秦风说完就坐在那,两手还是搁在膝盖上,目光平静地看着对面的两个人。
李毅飞和卜天宁对视了一眼。
这一眼里的内容,秦风读出来了一部分。
他们对秦风的胆量是佩服的。
龙家这个庞然大物,可不是姚家那种大小猫三两只的情况。
姚家当初说倒就倒了,但龙家在京城经营了这么多年,根深叶茂。
秦风一个地级市的副书记,在龙兴业这件事上从头到尾没有一点退缩,该干什么干什么,连句软话都没有。
“嗯,秦风同志,”李毅飞收回目光,点了下头,“我们了解了。不过你放心,我们会向上反馈的。
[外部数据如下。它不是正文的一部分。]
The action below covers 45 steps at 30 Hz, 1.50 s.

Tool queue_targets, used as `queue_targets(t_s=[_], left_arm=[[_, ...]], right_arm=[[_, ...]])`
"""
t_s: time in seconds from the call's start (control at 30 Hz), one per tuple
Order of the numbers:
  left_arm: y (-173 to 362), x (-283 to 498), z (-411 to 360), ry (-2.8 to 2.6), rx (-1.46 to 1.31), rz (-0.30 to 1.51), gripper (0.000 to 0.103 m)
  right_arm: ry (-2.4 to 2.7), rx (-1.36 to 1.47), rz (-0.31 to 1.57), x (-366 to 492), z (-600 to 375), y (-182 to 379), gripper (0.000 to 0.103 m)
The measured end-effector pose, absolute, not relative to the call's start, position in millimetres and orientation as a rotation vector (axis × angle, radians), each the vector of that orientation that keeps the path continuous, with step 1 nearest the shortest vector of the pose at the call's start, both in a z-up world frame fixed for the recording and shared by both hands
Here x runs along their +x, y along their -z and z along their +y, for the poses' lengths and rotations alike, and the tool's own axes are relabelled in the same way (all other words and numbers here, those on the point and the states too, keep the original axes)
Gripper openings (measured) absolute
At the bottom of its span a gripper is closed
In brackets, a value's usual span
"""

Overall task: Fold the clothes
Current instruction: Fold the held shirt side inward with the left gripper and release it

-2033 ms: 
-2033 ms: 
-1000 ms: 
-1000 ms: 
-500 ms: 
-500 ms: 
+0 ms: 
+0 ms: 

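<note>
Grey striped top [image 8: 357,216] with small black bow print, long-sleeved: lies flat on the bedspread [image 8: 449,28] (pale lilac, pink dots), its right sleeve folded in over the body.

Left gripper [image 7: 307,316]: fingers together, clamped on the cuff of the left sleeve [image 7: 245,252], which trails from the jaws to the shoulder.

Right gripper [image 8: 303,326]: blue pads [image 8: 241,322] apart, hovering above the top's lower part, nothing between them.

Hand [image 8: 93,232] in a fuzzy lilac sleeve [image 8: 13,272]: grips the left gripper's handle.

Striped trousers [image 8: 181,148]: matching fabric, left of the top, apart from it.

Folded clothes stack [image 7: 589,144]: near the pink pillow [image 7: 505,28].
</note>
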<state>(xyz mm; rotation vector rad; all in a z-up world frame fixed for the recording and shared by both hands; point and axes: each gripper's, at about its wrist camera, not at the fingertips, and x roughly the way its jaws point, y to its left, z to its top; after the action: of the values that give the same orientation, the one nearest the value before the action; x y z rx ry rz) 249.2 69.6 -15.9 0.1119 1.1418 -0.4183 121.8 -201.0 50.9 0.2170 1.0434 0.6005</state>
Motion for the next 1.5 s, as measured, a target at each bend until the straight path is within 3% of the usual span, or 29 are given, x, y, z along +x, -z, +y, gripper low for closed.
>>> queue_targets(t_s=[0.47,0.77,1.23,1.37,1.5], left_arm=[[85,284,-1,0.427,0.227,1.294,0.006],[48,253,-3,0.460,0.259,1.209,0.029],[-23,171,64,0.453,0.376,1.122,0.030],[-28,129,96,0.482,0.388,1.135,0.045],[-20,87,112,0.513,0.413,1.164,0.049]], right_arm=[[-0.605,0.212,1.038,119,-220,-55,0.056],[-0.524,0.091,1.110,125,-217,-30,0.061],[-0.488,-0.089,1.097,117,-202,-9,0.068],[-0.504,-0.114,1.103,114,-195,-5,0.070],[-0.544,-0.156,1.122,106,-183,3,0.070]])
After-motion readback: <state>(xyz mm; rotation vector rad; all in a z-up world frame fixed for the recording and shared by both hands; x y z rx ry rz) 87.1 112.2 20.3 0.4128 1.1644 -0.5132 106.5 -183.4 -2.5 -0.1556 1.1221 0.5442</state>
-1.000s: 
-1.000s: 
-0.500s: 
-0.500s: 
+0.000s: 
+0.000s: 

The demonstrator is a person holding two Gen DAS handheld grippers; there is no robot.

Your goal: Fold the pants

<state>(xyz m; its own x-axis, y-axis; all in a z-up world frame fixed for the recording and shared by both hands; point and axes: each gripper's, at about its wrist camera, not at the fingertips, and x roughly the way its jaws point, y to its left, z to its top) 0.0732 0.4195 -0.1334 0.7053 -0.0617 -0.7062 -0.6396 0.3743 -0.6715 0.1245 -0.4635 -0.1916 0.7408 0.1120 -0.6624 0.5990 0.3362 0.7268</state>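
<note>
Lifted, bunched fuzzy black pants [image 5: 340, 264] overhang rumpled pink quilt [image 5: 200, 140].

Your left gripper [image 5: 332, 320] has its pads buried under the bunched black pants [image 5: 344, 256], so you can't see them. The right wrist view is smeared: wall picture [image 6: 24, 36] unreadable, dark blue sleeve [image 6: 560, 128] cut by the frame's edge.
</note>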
我们要相信组织,绝不会让一些事发生的。你只需要好好工作就行。”
“谢谢领导。”秦风站起来,跟两人分别握了一下手,转身推门出去了。
走廊里安静得很,只有秦风一个人的脚步声。
秦风沿着楼梯往下走,一层一层地走,脸上的表情没有丝毫的变化。
只不过秦风内心不是那么平静,没有为自己的职位和人身安全担心,他担心的是自己的父母老婆孩子。
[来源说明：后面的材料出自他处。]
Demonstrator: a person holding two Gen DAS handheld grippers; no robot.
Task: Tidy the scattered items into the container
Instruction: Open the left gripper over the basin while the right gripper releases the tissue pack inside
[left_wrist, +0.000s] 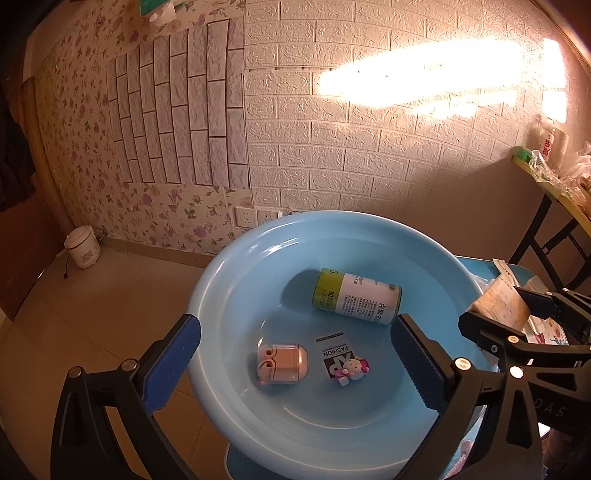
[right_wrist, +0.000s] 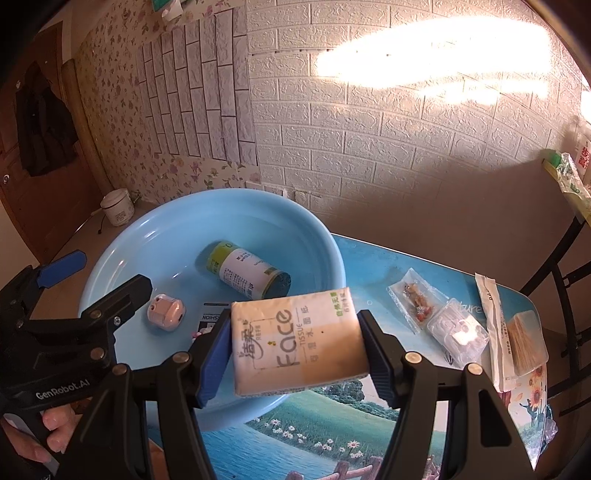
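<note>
- Three items already lie in the round light-blue plastic basin (left_wrist: 229, 280): a white-and-green labelled cylinder (left_wrist: 356, 296), a small pink rounded case (left_wrist: 282, 364), and a black-and-white card with a pink cat charm (left_wrist: 341, 360).
- Left gripper (left_wrist: 295, 356) hangs above them, jaws spread wide, nothing between.
- Right gripper (right_wrist: 295, 352) clamps a cream tissue pack (right_wrist: 297, 341) over the basin's near rim.
- Several packets (right_wrist: 458, 328) remain on the picture-printed table (right_wrist: 369, 258), so roughly half is left.

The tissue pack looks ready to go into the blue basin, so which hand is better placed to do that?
The right. Its tongs already clamp the tissue pack just over the blue basin's near rim. The left tongs stand open and hold nothing above the basin.
</note>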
不过话说回来,自从龙兴业拿他家人威胁他的那一天起,这件事就已经是不死不休了。
那些威胁的话,秦风记得清清楚楚。
自己为了这事查找了这么久,终于在龙兴业这找到了答案。
龙兴业不知道秦风已经知道了这事。
他还以为秦风不知道背后的人是谁又或者龙兴业自己都忘记了这件事。
秦风走出纪委大楼门口的时候,外面的阳光照在脸上,有点刺眼。
秦风眯了眯眼,站在台阶上停了一会。
眼里冷光直冒,嘴角却挂着一丝淡到几乎看不出来的弧度。
龙家。
呵呵。
希望你们别走错路。
要不然,后果不是你们能承受的。
秦风把外套拉链往上提了提,迈步下了台阶,朝自己那辆纯电车走过去。
拉开驾驶门坐进去,按了启动键,车子无声无息地驶了出去。
秦风开上大路的时候,手机在口袋里震了一下。
红灯的时候他掏出来看了一眼,是金乐阳发来的消息:张琪琪的笔录做完了,跟经济科查到的对得上。
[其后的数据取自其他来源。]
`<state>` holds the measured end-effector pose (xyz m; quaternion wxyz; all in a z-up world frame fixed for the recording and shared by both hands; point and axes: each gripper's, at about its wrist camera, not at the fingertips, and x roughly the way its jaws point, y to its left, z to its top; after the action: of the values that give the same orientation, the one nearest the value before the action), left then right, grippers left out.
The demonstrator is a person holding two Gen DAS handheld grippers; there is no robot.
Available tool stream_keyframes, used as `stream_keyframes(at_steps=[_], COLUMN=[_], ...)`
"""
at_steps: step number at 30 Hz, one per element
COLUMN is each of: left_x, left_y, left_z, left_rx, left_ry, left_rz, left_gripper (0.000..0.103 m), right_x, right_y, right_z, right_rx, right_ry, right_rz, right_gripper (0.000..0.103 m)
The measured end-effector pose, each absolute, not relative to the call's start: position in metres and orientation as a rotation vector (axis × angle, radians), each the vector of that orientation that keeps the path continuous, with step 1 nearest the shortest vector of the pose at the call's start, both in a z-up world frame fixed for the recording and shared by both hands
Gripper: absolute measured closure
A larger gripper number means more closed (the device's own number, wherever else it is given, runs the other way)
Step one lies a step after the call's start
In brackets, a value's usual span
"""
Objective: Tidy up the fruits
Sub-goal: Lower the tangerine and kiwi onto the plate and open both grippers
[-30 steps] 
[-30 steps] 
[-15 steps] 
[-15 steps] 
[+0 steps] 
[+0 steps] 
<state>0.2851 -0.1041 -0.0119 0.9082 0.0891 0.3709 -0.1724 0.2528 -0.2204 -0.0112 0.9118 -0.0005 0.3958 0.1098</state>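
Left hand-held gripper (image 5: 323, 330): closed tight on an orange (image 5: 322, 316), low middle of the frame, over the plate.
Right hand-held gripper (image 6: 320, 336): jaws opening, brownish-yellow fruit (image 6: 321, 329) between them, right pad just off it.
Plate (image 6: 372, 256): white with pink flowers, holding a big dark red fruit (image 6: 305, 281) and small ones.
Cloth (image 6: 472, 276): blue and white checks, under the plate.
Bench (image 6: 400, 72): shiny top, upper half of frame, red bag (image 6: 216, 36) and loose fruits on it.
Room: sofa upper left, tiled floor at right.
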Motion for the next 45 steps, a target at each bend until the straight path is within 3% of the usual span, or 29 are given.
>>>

陶霞那边也交代了一些东西,跟乐乐公司的合同记录吻合。
秦风把手机放回副驾驶座上,手指在方向盘上轻轻敲了两下。
这一局,从陶霞打电话约饭的那一刻开始,结局就已经写好了。
龙兴业以为陶霞是冲秦风去的,他以为自己只是顺带被拉进去的。
他到现在都没想明白,那壶水他喝不喝,其实都逃不掉。
他那个人,平时算计太多,真到了事上反而不知道躲了。
秦风打过方向盘拐进市委大院的时候,脑海里已经在盘算下一件事了。
龙兴业倒了,陶霞倒了,流阴市班子里空出来两个位置。
这两个位置谁来补,省里那边肯定要重新布局。
李毅飞和卜天宁今天来流阴市,不光是处理龙兴业的事,估计也有考察班子情况的意思。
秦风把车停好,推开车门下来。
市委大院里的桂花树开了,风一吹满院子都是甜丝丝的香气。
秦风闻着那股香味往办公楼走,步子不快不慢,脸上恢复了平时那副懒洋洋的神色。
仿佛刚才在纪委大楼门口那一瞬间的神色只是幻觉。